The album on which DJ Premier
perfected the template that would launch them into underground stardom and a modicum of mainstream success. Guru's deadpan monotone delivery was shockingly different from other early-'90s MCs, many of who were either substituting charisma for substance or engaging in hardcore "realism" without really commenting on black inner-city life or offering ways to alter the situation for the better. But it is Guru who sounded like the real clarion call of and to the street on Step in the Arena
("Why bring ignorance/where we're inviting you to get advancement," he intones on "Form of Intellect"). Step in the Arena
was the first real mature flowering of his street-wise sagacity. His voice would grow more assured by the next album, but here Guru imparts urban wisdom of a strikingly visible variety.
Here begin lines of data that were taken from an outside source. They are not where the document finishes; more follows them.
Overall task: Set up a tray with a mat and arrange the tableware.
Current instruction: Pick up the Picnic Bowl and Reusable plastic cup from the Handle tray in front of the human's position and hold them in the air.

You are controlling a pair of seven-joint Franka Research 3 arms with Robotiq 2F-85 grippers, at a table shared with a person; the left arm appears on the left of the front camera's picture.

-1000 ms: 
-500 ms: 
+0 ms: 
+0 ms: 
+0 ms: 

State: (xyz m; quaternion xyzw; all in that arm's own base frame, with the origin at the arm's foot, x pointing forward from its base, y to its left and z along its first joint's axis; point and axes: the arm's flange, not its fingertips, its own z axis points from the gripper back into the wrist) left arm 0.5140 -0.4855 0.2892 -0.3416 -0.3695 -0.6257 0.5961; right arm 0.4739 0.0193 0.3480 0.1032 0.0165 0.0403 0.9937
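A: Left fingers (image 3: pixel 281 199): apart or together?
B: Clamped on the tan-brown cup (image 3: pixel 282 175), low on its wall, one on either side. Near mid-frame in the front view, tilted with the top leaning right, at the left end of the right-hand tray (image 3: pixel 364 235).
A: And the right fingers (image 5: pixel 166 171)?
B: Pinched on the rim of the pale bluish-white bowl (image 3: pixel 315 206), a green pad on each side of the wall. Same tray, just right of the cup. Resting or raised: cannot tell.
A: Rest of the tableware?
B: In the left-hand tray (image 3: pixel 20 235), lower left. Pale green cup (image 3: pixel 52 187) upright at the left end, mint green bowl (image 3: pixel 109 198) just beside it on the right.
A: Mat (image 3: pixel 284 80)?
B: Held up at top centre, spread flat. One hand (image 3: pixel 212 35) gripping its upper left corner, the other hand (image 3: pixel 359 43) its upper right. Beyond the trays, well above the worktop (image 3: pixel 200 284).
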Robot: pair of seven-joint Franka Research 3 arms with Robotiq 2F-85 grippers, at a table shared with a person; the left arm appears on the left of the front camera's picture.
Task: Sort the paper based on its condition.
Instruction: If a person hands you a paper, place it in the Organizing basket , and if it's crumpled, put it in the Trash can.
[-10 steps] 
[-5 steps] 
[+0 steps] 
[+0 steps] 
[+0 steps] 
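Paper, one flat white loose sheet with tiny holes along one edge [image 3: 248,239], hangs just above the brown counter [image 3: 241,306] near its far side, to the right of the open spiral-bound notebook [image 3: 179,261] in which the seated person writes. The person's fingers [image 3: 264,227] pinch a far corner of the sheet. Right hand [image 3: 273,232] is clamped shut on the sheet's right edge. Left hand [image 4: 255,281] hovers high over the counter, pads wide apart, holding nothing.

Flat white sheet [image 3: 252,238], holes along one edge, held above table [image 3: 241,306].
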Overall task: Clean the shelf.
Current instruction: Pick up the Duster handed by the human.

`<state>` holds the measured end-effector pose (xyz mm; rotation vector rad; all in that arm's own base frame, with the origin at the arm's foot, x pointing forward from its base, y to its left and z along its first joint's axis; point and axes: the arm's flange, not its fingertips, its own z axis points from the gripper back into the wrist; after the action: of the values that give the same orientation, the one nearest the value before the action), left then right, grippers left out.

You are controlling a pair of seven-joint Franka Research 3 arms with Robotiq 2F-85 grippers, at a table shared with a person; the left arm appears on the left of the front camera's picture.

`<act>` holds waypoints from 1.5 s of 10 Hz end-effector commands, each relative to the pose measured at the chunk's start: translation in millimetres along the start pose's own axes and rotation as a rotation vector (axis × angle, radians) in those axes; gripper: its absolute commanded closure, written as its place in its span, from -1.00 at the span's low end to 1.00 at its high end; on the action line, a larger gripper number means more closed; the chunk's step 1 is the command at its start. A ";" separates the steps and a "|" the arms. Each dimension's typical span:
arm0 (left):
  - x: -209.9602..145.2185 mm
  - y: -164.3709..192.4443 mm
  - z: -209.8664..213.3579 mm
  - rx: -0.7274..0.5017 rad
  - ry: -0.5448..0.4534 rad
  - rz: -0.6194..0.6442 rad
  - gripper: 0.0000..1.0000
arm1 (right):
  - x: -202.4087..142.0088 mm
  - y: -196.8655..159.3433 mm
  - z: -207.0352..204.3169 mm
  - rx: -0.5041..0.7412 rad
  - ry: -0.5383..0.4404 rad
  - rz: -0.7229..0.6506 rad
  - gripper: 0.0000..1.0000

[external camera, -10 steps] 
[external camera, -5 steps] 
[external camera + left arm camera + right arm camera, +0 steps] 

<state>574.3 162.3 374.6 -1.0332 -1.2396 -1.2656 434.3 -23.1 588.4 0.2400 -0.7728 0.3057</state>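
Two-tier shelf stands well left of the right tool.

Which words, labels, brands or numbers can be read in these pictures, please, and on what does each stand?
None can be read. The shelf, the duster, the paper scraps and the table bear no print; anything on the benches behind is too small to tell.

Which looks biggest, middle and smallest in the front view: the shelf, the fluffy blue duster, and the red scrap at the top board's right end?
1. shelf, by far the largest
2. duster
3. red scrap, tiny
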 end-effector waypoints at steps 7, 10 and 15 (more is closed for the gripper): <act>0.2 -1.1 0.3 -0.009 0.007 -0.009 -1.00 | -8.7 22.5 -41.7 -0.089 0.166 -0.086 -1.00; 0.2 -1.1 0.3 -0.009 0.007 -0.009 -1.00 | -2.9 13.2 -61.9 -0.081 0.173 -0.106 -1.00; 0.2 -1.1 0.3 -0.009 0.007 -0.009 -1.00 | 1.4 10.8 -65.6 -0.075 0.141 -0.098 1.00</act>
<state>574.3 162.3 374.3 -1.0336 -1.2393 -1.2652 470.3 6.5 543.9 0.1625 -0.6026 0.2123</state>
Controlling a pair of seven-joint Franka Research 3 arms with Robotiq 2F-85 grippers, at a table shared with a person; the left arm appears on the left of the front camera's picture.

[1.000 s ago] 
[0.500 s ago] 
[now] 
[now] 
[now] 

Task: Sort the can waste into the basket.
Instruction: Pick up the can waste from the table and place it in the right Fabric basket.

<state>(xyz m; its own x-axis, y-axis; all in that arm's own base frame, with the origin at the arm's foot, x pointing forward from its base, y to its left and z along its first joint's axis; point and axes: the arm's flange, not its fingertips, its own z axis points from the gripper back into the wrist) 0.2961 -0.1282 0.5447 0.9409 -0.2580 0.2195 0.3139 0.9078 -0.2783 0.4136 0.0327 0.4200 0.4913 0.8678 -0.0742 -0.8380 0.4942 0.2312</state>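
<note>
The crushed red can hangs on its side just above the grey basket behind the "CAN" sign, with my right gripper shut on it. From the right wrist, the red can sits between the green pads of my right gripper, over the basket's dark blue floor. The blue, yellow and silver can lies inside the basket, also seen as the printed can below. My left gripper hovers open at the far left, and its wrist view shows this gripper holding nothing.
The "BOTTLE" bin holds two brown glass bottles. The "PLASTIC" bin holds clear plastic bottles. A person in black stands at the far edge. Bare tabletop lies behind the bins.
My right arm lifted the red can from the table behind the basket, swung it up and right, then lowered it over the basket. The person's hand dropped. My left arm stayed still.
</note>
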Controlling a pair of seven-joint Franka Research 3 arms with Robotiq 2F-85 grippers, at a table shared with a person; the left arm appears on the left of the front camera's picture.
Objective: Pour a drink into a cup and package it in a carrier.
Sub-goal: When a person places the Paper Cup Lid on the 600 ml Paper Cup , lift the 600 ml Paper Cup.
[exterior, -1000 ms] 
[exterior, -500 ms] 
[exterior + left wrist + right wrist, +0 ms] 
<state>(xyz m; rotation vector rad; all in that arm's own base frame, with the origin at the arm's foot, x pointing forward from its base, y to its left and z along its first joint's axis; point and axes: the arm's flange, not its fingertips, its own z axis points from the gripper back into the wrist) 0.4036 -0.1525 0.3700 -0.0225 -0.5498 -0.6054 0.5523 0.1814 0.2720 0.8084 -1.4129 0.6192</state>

It's easy to allow yourself to get caught up in the fantasy of hardcore rap, but it is somewhat more involving and disorienting to hear truth that avoids exaggeration or glorification. Guru is not easy on any aspect of the inner city, from the "snakes" that exploit the community ("Execution of a Chump") to those that are a product of it ("Just to Get a Rep"), and the result is a surprising but hard-fought compassion ("Who's Gonna Take the Weight?" pleads for the acceptance of responsibility, for not taking the easy path). He seems to have somehow developed a hopefulness out of the bleak surroundings. DJ Premier was already near the top of his game at this early point. His production seems less jazz-fueled on Step in the Arena
, opting more for spare guitar lines and tight beats, as well as his unmistakable vocal cut-up style of scratching for a slightly warped and out-of-phase soundscape.